The quantitative structural properties of the ventricular myocardium during postnatal physiologic growth are compared with those accompanying an increased load in the adult rat heart to determine whether induced cardiac hypertrophy is a pathologic condition or simply a form of well compensated accelerated growth. The expansion of the ventricular myocardium during maturation shows a remarkable degree of well balanced compensatory response, because the capillary microvasculature, parenchymal cells and subcellular components of myocytes all grow in proportion to the increase in cardiac mass. In contrast, the increases in myocyte diameter and length caused by pressure hypertrophy, volume hypertrophy and infarction-induced hypertrophy are consistent with concentric, eccentric and a combination of concentric and eccentric hypertrophic growth of the whole ventricle, respectively.

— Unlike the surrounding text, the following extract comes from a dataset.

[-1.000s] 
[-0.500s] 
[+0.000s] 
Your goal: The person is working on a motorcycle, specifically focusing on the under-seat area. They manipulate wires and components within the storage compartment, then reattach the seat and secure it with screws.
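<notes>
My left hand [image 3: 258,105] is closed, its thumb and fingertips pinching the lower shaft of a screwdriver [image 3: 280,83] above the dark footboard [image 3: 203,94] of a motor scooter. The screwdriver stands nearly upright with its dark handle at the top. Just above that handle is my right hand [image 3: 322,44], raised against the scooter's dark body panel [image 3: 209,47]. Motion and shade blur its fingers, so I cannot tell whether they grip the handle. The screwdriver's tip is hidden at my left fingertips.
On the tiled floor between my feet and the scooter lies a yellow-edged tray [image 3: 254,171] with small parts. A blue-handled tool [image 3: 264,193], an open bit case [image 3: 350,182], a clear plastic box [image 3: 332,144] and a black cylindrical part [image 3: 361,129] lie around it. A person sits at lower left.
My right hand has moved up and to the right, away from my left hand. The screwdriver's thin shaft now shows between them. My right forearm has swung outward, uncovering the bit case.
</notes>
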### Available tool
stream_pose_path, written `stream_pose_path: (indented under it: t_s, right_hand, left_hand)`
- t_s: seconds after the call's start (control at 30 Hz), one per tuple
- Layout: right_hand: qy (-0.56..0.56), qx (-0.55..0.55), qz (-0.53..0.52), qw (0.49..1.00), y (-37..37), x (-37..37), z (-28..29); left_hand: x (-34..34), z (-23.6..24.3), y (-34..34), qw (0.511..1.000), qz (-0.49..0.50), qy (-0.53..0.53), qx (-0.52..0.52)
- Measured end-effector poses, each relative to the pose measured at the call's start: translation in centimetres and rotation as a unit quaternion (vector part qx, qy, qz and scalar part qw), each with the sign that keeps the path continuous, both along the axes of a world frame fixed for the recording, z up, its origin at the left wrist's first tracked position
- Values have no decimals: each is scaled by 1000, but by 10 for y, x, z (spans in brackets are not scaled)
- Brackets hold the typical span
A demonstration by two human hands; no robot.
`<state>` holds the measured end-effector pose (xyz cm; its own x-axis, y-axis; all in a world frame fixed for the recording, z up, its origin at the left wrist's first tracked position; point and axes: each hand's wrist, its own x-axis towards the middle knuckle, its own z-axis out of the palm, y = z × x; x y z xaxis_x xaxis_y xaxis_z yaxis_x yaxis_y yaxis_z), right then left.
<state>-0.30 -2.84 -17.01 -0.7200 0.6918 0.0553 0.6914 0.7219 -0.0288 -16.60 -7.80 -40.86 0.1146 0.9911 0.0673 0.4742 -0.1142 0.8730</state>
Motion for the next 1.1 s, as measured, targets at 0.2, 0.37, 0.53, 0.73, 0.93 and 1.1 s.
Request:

These cellular shape changes may represent a compensatory response of the myocardium at the cellular level of organization that tends to minimize the effects of an increased pressure or volume load, or both, on the heart. Cardiac hypertrophy, however, may also show alterations affecting capillary luminal volume and surface and the mitochondrial to myofibril volume ratio, which indicate an inadequate growth adaptation of the component structures responsible for tissue oxygenation and energy production. Thus, hypertrophy of the adult heart differs from that during physiologic growth, and the hypertrophied myocardium may exhibit structural abnormalities that can be expected to increase its vulnerability to ischemia.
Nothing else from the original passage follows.